As the stopper, for example, a screw and / or a nail is used. The thickness and the material of the stopper are appropriately selected according to the material, thickness, and the like of the metal constituting the frame member. As the material of the stopper, it is possible to use a material made of non-metal such as engineering plastic, FRP, and ceramic, in addition to metal such as iron and stainless steel. The screw can be a commonly used screw, the screw head may be round, pan, flat, cheese, further, hexagon, square, etc., any shape, such as a minus hole, plus hole, Hexagonal hole, square hole, ULR,
It suffices if processing such as LH is performed and it can be turned and screwed with a tool. Further, the shape of the screw tip may be any shape that is normally used, such as a cutting edge or a sharpened point. The screw portion may be any of a full screw and a half screw, and may be any of a single-start screw, a double-start screw, a high-low screw, and the like.

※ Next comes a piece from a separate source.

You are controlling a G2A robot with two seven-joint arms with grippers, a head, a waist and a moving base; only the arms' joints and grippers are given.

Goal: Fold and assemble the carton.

The heat insulating panel can be attached to the frame member by a third group of fasteners for fixing only the heat insulating panel. At this time, the ends of the stoppers reach the frame assembly member (through the thickness of the metal plate constituting the frame assembly member, so that the tip is exposed to the space in the wall or the internal space of the frame member). ) Can also be attached. Further, the heat insulating panel can be attached to the frame member by using an adhesive, a pressure-sensitive adhesive, or a double-sided pressure-sensitive adhesive tape, regardless of the group of the fasteners.

The longitudinal metal plate is attached to the outside of the heat insulating panel in a longitudinal direction or a lateral direction by a first stopper. When the heat insulating panel is attached by the third group of fasteners, the longitudinal metal plate is attached so as to cover the third group of fasteners. The second group of fasteners is used to attach the body edge to the longitudinal metal plate, but the tip of each of the fasteners that form the second group of fasteners does not reach the frame member. When attached, the long metal plate functions as a large heat capacity member for buffering the cold heat of the outside air conducted through the second group of fasteners and the first group of fasteners. In addition, the longitudinal metal plate member itself is integrally connected to the frame member by the first group of fasteners, and also functions to firmly fix the heat insulating panel to the frame member.

As described above, the body edge (may be a vertical body edge or a horizontal body edge) is attached to the long metal plate by the second group of fasteners. You may attach so that the front-end | tip of each stop which comprises the 2 stop group may reach a frame member. Also in this case, the long metal plate functions as a large heat capacity member for buffering the cold heat of the outside air conducted through the second group of fasteners. Metal material cannot be used for the rim, thermal conductivity is 0.5k
Wood, plastic materials and the like having a cal / mH ° C or lower are preferably used.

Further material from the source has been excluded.